* _WHAT YOU SHOULD DO_: Within the material below, locate the line with "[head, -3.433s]" and the line with "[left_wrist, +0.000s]", then return those two lines and all lines between them, exactly as written.

* _DATA UNDER STUDY_:
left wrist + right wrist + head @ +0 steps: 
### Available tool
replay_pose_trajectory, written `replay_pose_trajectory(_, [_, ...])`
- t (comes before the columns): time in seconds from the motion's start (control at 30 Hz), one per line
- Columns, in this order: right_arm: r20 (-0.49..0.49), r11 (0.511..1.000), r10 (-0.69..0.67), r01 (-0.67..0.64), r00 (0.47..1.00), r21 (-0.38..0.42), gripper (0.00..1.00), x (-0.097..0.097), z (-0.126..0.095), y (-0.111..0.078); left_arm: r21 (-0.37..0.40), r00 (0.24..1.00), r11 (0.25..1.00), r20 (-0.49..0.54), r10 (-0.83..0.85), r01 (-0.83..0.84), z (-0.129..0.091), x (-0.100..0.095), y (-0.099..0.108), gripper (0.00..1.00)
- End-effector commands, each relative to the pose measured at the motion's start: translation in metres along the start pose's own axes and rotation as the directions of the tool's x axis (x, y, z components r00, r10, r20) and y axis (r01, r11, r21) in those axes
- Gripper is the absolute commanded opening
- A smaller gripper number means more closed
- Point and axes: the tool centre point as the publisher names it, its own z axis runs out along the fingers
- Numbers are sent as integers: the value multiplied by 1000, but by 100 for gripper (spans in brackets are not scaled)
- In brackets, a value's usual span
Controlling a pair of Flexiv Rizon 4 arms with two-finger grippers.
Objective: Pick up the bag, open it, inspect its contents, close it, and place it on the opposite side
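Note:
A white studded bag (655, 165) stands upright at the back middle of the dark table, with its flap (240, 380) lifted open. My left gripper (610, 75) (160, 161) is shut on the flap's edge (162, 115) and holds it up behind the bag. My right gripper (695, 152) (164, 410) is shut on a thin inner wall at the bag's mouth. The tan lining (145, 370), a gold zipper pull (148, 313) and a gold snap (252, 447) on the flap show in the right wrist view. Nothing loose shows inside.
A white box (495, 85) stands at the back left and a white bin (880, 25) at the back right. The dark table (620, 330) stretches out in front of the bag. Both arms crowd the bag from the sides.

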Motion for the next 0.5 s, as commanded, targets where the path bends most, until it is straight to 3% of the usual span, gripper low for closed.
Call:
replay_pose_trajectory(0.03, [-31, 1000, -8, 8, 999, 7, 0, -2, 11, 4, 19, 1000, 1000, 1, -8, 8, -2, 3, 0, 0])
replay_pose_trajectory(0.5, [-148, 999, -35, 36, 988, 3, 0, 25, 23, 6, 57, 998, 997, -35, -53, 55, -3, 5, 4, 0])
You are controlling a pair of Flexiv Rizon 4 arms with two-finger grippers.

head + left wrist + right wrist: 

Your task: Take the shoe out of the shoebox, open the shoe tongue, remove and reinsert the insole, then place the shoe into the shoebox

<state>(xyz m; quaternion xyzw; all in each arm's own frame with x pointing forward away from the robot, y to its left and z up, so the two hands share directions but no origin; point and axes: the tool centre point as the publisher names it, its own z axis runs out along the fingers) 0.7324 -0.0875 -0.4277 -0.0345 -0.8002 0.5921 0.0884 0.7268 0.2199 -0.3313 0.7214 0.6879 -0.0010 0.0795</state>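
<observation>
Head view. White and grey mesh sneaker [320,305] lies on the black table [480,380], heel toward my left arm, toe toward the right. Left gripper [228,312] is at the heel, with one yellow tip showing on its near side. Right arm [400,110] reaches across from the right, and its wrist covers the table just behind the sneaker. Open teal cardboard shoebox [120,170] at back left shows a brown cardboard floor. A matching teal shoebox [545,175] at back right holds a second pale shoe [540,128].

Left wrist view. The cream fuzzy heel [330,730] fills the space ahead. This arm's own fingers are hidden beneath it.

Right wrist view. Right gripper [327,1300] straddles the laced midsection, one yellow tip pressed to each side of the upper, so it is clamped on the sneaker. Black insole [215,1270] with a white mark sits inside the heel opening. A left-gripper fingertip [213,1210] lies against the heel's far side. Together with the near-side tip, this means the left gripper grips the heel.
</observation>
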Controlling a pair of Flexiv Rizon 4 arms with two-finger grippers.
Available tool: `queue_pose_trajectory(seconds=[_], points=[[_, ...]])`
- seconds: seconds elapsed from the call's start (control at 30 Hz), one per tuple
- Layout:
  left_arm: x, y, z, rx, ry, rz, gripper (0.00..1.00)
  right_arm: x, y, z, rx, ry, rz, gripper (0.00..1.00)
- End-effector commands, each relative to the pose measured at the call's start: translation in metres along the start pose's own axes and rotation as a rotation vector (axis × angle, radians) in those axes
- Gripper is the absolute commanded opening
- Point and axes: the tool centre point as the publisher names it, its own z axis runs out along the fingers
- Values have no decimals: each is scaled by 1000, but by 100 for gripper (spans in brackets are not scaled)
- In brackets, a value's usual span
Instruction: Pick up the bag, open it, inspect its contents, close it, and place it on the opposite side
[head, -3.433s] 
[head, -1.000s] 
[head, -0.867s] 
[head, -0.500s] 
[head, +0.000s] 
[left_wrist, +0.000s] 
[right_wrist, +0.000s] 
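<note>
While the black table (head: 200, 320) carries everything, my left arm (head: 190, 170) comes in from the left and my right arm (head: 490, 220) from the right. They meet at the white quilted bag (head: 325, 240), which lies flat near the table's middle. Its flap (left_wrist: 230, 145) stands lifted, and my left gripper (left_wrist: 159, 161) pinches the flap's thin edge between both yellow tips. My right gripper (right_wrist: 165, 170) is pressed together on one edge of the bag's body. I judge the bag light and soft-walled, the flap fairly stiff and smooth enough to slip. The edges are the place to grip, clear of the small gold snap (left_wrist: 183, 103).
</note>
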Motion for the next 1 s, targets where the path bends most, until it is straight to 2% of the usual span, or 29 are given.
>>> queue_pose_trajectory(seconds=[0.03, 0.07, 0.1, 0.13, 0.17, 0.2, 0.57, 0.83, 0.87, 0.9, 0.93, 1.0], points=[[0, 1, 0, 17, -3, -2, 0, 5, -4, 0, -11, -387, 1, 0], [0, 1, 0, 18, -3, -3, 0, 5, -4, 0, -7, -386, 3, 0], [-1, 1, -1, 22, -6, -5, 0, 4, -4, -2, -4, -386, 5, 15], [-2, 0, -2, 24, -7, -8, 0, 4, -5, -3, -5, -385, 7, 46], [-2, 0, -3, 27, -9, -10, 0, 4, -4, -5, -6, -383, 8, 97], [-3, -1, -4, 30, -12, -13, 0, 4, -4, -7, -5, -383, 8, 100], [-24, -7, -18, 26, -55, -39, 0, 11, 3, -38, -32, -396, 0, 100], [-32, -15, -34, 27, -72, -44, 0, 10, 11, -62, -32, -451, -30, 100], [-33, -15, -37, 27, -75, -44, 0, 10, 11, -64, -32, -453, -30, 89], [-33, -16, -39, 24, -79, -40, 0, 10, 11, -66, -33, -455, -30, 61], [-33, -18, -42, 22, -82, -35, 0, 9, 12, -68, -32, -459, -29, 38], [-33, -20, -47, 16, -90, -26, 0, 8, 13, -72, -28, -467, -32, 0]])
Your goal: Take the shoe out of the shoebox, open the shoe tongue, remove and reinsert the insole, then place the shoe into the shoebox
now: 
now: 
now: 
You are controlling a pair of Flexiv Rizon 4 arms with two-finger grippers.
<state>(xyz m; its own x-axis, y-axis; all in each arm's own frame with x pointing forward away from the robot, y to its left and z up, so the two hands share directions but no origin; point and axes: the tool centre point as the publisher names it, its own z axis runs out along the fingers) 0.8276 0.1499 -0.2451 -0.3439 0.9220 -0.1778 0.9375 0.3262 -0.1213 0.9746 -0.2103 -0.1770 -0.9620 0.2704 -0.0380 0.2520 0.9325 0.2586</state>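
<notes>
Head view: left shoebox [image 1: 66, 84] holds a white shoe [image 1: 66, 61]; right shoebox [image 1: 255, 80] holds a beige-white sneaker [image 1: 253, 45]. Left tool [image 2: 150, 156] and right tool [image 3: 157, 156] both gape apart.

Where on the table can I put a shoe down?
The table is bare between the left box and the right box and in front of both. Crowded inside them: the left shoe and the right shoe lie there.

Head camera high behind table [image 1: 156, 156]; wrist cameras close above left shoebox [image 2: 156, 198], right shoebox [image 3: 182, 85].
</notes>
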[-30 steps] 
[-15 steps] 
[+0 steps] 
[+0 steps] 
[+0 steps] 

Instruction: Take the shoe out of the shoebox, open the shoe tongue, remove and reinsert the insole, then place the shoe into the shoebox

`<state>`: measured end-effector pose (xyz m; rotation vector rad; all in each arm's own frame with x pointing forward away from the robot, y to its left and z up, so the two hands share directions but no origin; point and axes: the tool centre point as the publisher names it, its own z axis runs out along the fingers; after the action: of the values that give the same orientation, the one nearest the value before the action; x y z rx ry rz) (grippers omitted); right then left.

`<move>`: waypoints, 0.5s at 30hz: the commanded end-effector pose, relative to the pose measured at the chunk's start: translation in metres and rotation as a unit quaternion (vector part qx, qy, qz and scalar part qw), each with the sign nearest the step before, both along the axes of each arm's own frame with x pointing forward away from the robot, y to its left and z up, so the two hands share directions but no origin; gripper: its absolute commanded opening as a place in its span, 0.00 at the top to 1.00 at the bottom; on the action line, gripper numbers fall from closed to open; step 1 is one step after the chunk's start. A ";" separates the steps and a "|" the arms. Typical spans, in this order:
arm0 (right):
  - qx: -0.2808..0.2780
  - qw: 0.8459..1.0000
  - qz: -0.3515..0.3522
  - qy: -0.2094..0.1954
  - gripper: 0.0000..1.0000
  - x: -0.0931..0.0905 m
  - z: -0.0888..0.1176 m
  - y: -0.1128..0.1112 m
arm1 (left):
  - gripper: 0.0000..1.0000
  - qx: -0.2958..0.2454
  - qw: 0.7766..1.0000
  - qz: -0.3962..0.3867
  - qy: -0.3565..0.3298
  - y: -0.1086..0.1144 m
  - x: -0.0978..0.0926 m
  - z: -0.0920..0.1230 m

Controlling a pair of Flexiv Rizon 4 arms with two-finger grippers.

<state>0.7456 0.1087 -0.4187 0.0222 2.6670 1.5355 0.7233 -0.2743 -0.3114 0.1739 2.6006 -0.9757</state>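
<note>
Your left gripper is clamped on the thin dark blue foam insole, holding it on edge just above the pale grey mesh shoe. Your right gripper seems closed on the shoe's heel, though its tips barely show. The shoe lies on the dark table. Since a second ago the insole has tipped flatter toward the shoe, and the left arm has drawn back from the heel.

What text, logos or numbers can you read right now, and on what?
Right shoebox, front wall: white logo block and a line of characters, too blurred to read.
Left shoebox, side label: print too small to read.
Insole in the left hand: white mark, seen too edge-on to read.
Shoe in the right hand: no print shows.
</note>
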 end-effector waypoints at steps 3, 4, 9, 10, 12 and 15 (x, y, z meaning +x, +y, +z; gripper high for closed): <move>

* _THE ANSWER_:
[head, -3.433s] 
[head, -1.000s] 
[head, -0.867s] 
[head, -0.500s] 
[head, +0.000s] 
[left_wrist, +0.000s] 

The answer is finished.